We are increasingly a nation of specialists. Nowadays college kids are selecting majors in their freshman years, the better to get onto a secure career track. And who can blame anyone for being focused, even narrow-cast, given the current brutal economy?
But specialization wasn’t always the rule. I’m the author of Genius of Place: The Life of Frederick Law Olmsted and while researching the story of this grand 19th century figure I was struck by how different things once were. Olmsted came of age in a genuine frontier society. And it wasn’t only a frontier in terms of vast undiscovered spaces. Back then, America was also a frontier from the standpoint that there were fewer people, fewer codified professions, leading to a kind of all-things-possible, all-hands-on-deck mentality.

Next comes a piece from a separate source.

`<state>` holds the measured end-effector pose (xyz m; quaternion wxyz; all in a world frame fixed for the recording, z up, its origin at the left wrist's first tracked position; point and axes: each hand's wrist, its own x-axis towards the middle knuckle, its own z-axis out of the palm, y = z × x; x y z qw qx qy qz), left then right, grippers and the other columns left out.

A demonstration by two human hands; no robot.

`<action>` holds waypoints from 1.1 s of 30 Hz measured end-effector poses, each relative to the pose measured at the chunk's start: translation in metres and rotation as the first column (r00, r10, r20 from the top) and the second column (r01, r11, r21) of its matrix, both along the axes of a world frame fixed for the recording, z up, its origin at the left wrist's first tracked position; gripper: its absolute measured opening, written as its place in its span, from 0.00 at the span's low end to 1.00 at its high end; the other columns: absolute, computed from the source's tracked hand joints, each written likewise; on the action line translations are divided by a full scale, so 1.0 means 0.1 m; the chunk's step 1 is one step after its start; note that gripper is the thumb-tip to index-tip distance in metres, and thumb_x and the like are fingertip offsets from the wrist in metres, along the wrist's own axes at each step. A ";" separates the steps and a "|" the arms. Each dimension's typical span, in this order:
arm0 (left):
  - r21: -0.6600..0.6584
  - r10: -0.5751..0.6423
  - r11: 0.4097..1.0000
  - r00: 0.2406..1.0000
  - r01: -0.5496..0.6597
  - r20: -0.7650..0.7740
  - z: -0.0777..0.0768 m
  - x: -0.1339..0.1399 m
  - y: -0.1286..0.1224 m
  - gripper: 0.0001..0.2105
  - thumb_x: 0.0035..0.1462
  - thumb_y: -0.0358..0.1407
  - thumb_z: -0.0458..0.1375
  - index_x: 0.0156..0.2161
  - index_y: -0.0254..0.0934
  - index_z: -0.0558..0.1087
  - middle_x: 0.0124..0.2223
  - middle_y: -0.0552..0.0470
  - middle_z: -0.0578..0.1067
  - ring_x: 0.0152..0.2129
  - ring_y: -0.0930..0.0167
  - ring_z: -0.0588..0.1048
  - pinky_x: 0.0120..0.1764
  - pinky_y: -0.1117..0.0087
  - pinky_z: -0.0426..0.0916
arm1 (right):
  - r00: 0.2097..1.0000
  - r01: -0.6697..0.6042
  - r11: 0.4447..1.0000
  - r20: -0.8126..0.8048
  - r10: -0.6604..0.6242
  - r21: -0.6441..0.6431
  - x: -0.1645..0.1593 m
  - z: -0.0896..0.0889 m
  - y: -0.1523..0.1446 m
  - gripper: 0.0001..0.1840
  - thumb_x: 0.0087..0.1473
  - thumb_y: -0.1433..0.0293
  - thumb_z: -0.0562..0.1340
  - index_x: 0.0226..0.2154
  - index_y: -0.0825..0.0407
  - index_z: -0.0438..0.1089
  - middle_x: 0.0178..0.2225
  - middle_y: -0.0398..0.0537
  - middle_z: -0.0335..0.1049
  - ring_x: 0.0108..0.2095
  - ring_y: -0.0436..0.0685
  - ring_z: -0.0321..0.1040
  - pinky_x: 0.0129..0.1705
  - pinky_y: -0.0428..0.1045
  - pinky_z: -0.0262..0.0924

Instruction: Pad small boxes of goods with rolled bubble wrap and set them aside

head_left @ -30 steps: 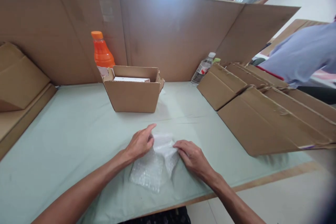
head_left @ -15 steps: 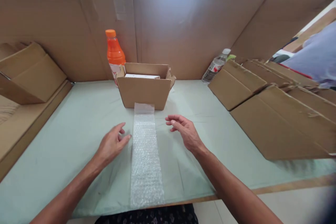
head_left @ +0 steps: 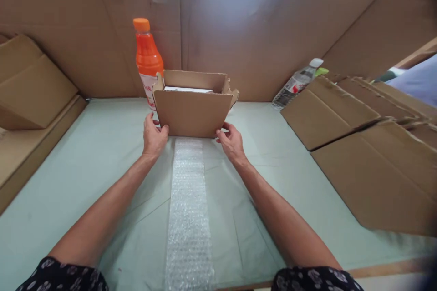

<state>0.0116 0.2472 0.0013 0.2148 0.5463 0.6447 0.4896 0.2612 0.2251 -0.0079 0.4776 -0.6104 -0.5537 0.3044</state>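
Observation:
A small open cardboard box [head_left: 193, 109] stands on the pale green table [head_left: 85, 154], with a white item [head_left: 184, 89] lying inside it. My left hand [head_left: 153, 136] touches the box's lower left corner and my right hand [head_left: 232, 142] touches its lower right corner. A long strip of bubble wrap [head_left: 187, 209] lies flat between my arms, running from the box's front toward me.
An orange drink bottle [head_left: 146, 59] stands behind the box. A clear water bottle [head_left: 296, 84] leans at the back right beside a stack of flattened cardboard boxes [head_left: 368, 145]. More flat cardboard [head_left: 30, 95] is at left. A cardboard wall [head_left: 239, 18] encloses the back.
The crumpled bubble wrap was spread out into a flat strip. Both hands then left it and reached forward to the box's lower corners.

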 end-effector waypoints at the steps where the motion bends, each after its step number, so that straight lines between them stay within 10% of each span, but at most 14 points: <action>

At age 14, Olmsted dropped out of school and dabbled in a series of jobs: surveyor, clerk, sailor, farmer. Then, in 1852, he landed an interview with a startup newspaper, The New York Times. The interview lasted just five minutes and Olmsted was handed a dream assignment: travel through the American South and document plantation life and slavery. In hiring Olmsted, the Times editor recognized that experiences such as surveying and farming would be valuable to a journalistic endeavor. And the editor’s instincts bore out as Olmsted produced a series of 48 spectacular dispatches that helped put the upstart paper on the map.
In 1861, Olmsted’s dispatches were collected in a classic book called The Cotton Kingdom. Here it is exactly 150 years later and title is still in print. Historian Arthur Schlesinger once described The Cotton Kingdom as “the nearest thing that posterity has to an exact transcription of a civilization which time has tinted with hues of romantic legend.”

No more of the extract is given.